→ Problem
Among the lines below, the one containing "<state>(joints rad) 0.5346" opens the range and the one containing "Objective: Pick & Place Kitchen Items" closes it. Print that range exactly, without the pictures.
========
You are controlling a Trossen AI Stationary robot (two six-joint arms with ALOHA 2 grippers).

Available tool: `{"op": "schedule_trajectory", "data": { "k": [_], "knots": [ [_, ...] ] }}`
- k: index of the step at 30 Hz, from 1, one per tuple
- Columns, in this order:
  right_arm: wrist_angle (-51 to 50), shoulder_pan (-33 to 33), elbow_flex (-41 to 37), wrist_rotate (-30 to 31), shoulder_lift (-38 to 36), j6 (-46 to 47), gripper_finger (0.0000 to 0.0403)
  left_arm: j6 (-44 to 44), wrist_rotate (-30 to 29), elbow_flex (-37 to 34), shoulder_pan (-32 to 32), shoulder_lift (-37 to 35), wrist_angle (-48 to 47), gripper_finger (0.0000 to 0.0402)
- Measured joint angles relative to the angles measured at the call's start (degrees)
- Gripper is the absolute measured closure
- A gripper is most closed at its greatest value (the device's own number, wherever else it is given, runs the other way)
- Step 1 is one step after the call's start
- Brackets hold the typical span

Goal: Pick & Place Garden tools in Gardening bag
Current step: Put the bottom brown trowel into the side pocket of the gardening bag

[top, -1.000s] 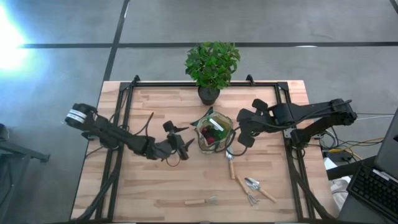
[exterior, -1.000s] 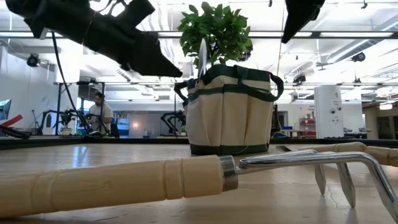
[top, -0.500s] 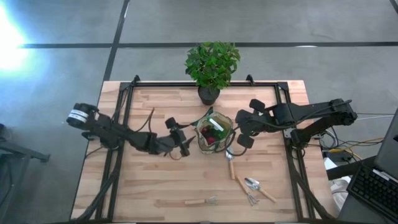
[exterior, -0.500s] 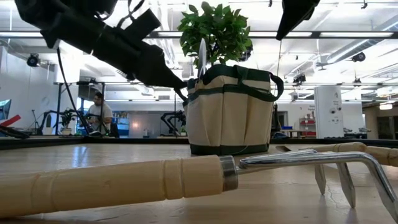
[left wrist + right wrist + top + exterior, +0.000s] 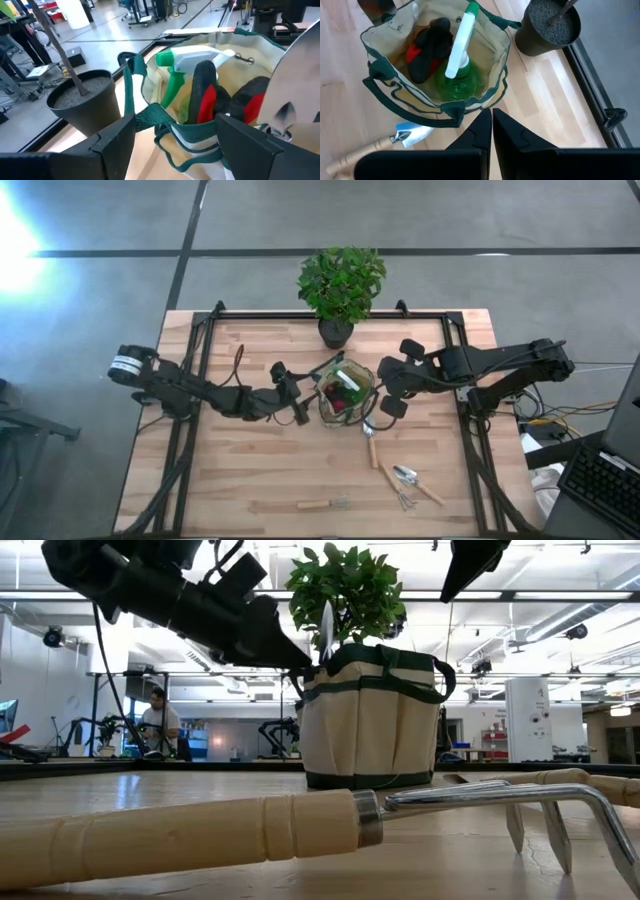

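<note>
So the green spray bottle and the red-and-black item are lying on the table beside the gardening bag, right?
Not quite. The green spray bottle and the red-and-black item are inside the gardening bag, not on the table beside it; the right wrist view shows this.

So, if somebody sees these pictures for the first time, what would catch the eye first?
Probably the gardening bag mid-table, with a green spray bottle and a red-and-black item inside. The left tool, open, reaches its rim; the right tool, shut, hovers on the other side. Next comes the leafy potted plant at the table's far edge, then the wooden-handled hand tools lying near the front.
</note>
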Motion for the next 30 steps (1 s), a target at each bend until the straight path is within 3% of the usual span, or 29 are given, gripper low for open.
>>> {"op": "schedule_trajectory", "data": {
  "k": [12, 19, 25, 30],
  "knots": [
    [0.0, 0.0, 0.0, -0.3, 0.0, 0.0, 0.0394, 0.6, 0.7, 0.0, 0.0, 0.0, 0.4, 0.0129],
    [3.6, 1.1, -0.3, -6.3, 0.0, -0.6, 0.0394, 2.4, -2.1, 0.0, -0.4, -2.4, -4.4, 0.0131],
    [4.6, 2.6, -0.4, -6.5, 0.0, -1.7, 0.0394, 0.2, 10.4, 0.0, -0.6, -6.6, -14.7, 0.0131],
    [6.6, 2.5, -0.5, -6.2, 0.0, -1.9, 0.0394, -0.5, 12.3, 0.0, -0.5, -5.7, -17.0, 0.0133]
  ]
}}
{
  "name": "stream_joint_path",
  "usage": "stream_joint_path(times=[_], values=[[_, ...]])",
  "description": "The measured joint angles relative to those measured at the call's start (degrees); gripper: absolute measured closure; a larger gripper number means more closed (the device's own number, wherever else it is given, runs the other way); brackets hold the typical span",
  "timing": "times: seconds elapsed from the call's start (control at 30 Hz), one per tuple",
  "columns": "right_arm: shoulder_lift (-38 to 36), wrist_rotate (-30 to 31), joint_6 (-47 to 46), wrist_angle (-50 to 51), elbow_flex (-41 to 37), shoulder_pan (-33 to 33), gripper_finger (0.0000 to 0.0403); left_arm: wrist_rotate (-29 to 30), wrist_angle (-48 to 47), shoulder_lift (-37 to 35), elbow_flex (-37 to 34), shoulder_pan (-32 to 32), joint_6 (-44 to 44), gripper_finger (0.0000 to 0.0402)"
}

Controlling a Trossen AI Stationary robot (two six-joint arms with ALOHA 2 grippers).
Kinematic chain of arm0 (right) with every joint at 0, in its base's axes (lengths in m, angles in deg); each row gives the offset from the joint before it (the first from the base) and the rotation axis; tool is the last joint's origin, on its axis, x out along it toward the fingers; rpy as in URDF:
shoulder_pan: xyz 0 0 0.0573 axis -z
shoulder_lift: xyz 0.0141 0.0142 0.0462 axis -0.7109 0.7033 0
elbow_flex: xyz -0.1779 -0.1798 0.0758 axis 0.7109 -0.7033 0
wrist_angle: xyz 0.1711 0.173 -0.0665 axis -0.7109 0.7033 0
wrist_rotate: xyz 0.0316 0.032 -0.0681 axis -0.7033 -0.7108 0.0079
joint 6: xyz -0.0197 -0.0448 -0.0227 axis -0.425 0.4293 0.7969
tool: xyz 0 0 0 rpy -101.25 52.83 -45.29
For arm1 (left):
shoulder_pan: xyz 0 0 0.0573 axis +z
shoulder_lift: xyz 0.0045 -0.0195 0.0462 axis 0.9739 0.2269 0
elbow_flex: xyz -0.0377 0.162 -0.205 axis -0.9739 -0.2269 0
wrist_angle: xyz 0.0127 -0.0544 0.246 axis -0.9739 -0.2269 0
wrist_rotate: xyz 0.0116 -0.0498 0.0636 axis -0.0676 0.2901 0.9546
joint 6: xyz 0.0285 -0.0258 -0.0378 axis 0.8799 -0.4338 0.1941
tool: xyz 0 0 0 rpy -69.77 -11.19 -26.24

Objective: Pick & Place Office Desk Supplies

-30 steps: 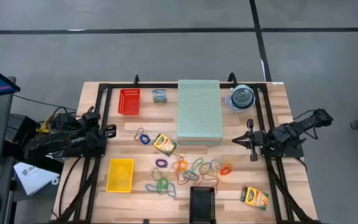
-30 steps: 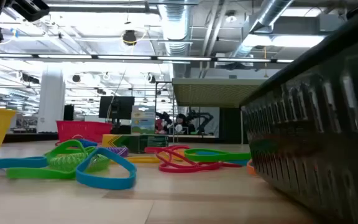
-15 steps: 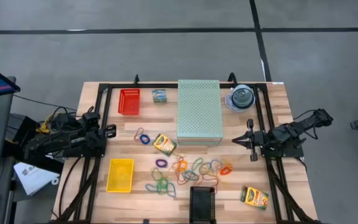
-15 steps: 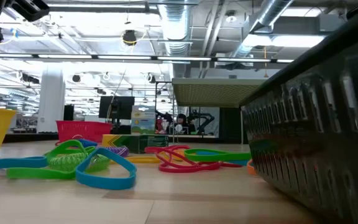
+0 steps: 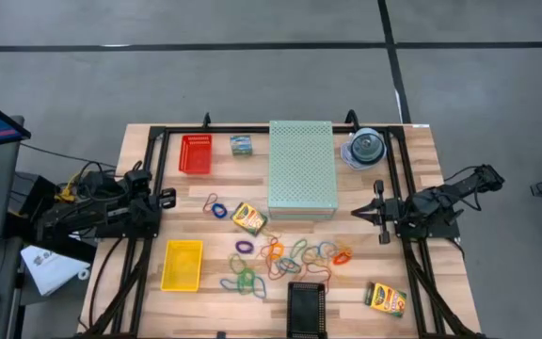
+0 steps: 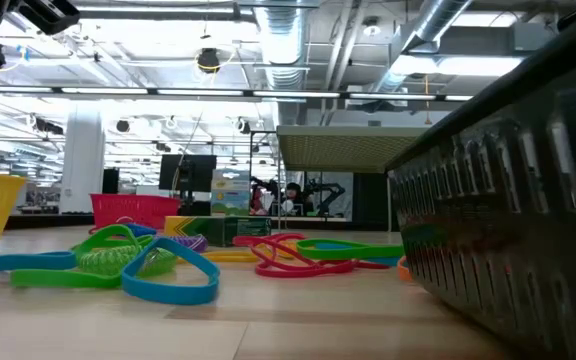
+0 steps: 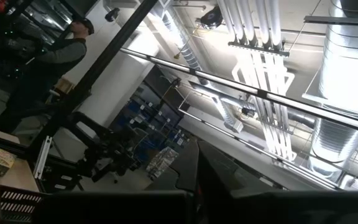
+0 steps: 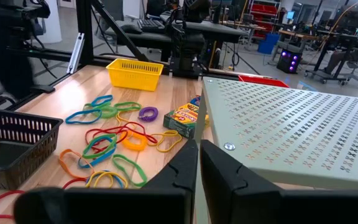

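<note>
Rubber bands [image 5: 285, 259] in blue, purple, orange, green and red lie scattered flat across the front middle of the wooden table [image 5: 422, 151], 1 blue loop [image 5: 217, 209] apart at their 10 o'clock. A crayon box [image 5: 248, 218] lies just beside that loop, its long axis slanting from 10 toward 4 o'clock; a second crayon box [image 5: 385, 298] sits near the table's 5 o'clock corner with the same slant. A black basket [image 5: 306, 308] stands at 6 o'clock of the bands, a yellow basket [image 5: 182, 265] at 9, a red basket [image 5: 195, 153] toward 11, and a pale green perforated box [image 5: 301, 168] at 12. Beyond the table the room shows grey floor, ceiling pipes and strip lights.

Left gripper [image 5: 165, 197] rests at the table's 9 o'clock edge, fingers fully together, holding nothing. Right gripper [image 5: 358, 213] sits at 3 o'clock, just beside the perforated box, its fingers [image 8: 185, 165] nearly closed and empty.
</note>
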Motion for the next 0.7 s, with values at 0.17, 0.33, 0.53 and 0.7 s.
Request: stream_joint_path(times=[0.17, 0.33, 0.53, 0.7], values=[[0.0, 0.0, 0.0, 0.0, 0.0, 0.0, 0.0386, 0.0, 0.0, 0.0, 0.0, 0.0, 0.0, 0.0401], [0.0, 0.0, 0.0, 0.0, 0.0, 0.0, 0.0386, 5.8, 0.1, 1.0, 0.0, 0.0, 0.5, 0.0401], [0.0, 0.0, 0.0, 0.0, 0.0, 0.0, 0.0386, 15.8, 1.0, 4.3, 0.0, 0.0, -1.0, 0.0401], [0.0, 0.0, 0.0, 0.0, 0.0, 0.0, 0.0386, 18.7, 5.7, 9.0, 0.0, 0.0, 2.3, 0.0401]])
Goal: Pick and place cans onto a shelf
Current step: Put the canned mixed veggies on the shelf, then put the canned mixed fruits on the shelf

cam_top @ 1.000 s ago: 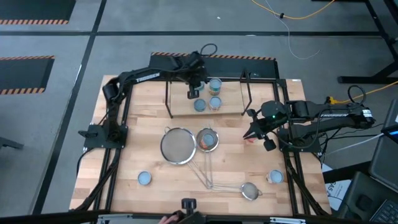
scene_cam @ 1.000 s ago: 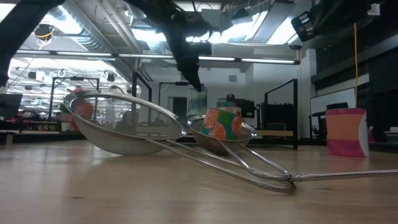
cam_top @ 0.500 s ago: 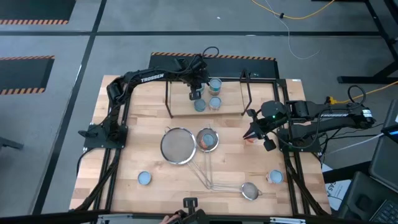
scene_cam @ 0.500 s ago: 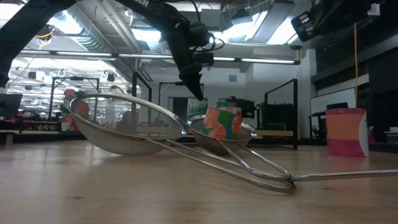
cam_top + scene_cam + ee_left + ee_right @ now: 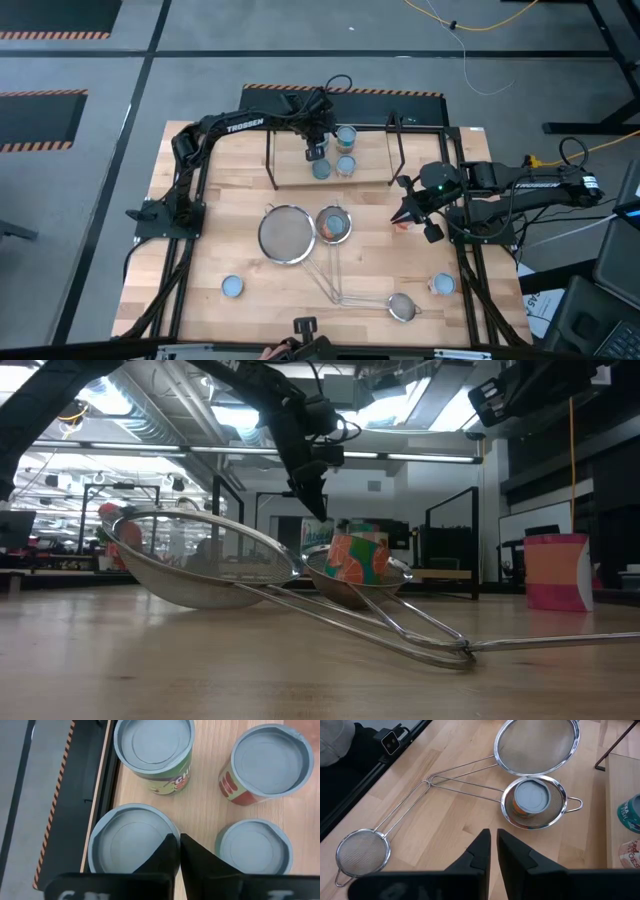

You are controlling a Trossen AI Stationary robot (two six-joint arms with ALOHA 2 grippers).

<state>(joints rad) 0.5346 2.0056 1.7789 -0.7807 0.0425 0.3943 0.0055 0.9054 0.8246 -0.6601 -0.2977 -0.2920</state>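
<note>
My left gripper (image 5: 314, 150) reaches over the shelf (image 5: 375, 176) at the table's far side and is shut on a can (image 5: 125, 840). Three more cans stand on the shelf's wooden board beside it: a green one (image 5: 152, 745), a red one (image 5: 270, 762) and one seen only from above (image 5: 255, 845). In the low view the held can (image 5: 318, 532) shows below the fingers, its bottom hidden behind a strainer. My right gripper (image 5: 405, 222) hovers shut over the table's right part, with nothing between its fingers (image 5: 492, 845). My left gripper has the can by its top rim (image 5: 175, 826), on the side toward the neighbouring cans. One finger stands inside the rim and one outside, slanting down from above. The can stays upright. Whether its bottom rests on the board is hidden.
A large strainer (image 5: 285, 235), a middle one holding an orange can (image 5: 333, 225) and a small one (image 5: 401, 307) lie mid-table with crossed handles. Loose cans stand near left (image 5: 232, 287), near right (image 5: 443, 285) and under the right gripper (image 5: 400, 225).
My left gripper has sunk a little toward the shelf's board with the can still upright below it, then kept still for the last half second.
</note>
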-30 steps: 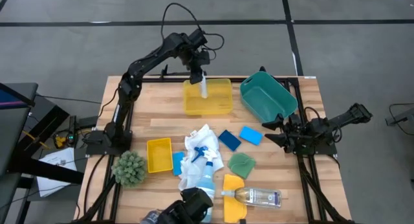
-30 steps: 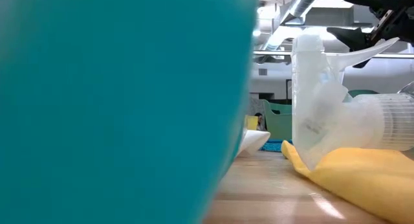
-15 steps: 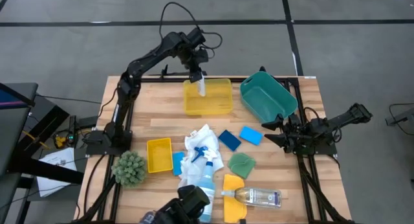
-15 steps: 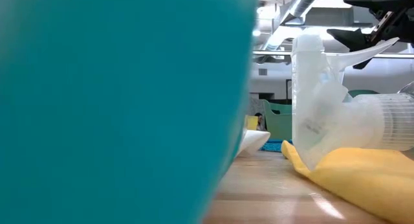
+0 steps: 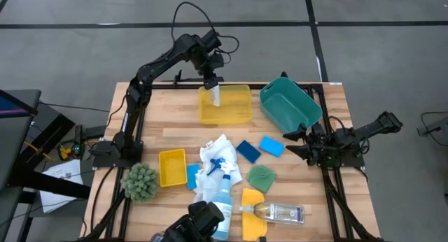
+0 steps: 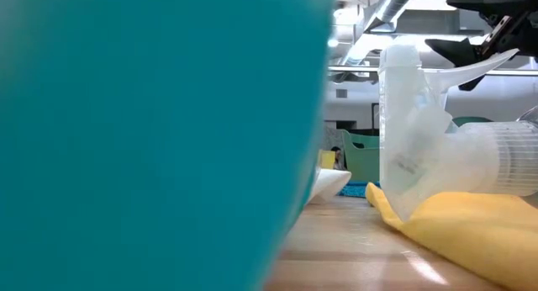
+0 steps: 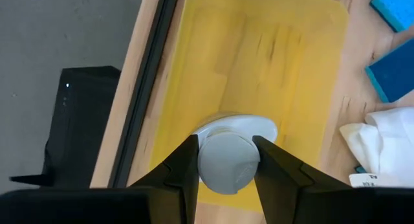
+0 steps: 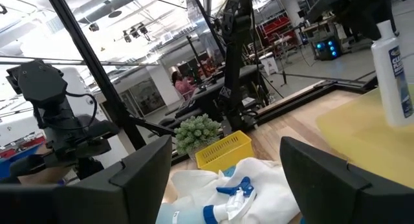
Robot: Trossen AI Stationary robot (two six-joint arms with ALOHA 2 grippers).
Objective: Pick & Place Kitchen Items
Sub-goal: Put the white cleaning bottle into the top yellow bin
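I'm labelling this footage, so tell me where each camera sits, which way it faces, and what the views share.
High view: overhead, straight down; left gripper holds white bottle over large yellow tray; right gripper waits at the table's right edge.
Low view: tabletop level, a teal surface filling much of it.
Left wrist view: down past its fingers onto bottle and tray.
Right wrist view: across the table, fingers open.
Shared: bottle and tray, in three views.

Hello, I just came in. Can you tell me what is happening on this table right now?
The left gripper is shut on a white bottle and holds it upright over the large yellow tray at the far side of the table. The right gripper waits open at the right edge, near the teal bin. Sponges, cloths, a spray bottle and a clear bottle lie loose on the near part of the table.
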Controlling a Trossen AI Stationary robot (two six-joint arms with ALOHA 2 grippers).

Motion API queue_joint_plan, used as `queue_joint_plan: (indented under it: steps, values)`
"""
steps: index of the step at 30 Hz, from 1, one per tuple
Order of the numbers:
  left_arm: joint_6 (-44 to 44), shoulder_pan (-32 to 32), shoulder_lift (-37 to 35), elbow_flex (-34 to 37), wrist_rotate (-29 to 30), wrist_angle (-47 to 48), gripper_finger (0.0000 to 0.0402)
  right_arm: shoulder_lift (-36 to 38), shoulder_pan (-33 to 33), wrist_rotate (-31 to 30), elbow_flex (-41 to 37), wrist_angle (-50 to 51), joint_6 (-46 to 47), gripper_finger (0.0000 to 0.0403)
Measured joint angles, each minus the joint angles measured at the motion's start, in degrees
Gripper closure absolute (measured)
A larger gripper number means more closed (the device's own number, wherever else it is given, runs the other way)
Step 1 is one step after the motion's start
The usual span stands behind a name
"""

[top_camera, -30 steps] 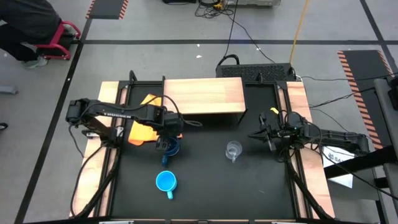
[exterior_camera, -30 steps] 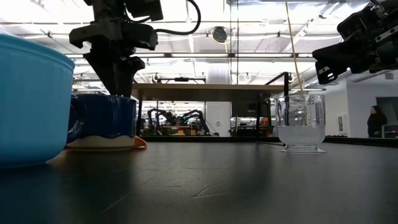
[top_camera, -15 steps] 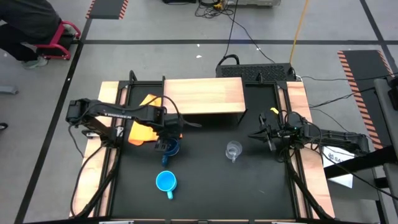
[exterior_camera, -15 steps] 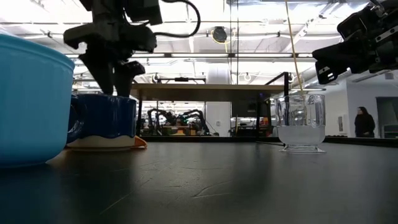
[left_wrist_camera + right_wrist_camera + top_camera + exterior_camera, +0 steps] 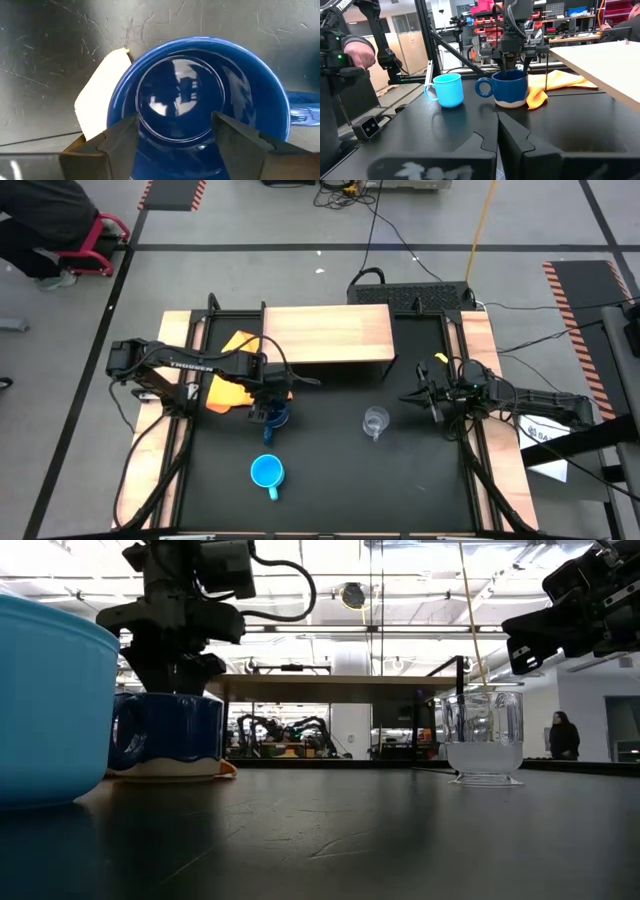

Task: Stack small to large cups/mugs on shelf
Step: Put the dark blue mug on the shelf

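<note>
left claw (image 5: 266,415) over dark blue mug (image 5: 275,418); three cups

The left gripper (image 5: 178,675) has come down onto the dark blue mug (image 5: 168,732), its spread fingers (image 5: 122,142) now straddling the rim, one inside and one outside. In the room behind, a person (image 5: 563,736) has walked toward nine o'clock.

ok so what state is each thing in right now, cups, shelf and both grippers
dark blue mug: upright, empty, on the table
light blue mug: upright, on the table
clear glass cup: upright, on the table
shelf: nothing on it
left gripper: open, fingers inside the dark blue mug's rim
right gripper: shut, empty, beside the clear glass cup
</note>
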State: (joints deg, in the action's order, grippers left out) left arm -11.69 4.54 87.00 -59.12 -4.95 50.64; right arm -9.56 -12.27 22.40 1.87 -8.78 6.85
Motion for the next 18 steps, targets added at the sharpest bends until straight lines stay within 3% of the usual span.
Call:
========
→ Written answer
<state>(joints rad) 0.5346 2.0056 1.7789 -0.7807 0.0425 0.3943 0.0055 0.9054 0.8246 -0.6601 -0.2977 -0.2920</state>
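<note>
My left gripper (image 5: 314, 150) reaches over the shelf (image 5: 375, 176) at the table's far side and is shut on a can (image 5: 125, 840). Three more cans stand on the shelf's wooden board beside it: a green one (image 5: 152, 745), a red one (image 5: 270, 762) and one seen only from above (image 5: 255, 845). In the low view the held can (image 5: 318, 532) shows below the fingers, its bottom hidden behind a strainer. My right gripper (image 5: 405, 222) hovers shut over the table's right part, with nothing between its fingers (image 5: 492, 845). My left gripper has the can by its top rim (image 5: 175, 826), on the side toward the neighbouring cans. One finger stands inside the rim and one outside, slanting down from above. The can stays upright. Whether its bottom rests on the board is hidden.
A large strainer (image 5: 285, 235), a middle one holding an orange can (image 5: 333, 225) and a small one (image 5: 401, 307) lie mid-table with crossed handles. Loose cans stand near left (image 5: 232, 287), near right (image 5: 443, 285) and under the right gripper (image 5: 400, 225).
My left gripper has sunk a little toward the shelf's board with the can still upright below it, then kept still for the last half second.
</note>
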-30 steps: 
-30 steps: 
-15 steps: 
-15 steps: 
+0 steps: 
+0 steps: 
+0 steps: 
+0 steps: 
Robot: Trossen AI Stationary robot (two six-joint arms with ALOHA 2 grippers).
Objective: Pick & Place Kitchen Items

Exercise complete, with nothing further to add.